У каждого свое проклятье (Лубенец) - страница 5

— Как это?! — встревожился наконец Павел и даже соизволил надеть плавки. — Да ты что, Маринка?! Не глупи! Я же ничего не сделал такого, чтобы…

— Ты жестоко изнасиловал меня, Паша, только и всего!

— Да ладно тебе… это же обычное дело…

Не отвечая, она натянула юбку и вышла из спальни. Павел бросился за ней следом, так громко уговаривая ее одуматься, что в коридор из своей комнаты выскочили его встревоженные родители.

— Что происходит, Павлик? — спросила Маринина свекровь Галина Павловна, кутаясь в наскоро наброшенный на ночную рубашку халат.

— Да она с ума сошла! — выкрикнул Павел. — Уходит от меня, потому что… В общем, сами у нее спросите, чего ей вдруг взбрендило…

Марина молча натягивала сапоги.

— Мариночка! Да что случилось-то? — бросился к невестке свекор Аркадий Матвеевич.

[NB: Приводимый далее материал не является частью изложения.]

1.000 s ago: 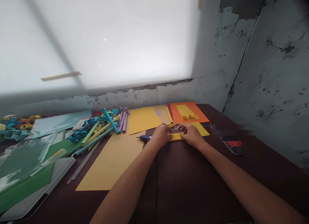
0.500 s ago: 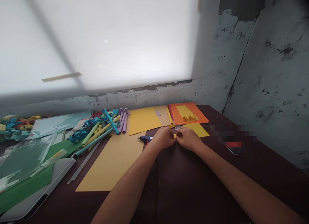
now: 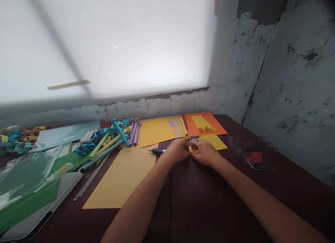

Марина, застегнув непослушными пальцами плащ, сказала:

— Прощайте, — и вышла за дверь квартиры, в которой еще сегодня утром собиралась жить долго и счастливо.

* * *

И сам Павел, и свекор со свекровью несколько раз приходили домой к Марине, пытаясь уговорить ее вернуться. К их настоятельным просьбам вскоре присоединились Маринины родители, которые пребывали в самом мрачном настроении, поскольку дочь в первую же брачную ночь сбежала от законного мужа и теперь, ничего им не объясняя, целыми дням лежала на диване с мрачным лицом и ни на какие уговоры не реагировала. На все просьбы родственников обеих сторон Марина отвечала молчанием, а через месяц отпуска, который должен был стать для нее медовым, она поднялась с дивана, надела черный костюм с черной же блузкой и отправилась на работу с таким лицом, будто у нее разом умерли все родственники. В своем отделе она сказала сослуживцам, что со свадьбой они с Епифановым поторопились. После этого сообщения окинула всех присутствующих таким испепеляющим взором, что никто больше ни о чем не решился ее спросить, а заботливый начальник (разумеется, только лишь из сочувствия) сразу подсунул ей договор на серьезную длительную работу, дабы девушка врачевала свои душевные раны неутомимой трудовой деятельностью.

Марина врачевала себя работой ровно два месяца, а на третьем окончательно удостоверилась в том, что ко всем ранее полученным ранам прибавляется еще одна. Участковый гинеколог районной женской консультации подтвердил самые худшие ее опасения, записав в карте неутешительный диагноз: «Беременность. 12 недель».

Будущая мать, которая не собиралась избавляться от ребенка, кутаясь в пуховую оренбургскую шаль, как раз размышляла над своей незадавшейся жизнью, когда к ней явился Павел.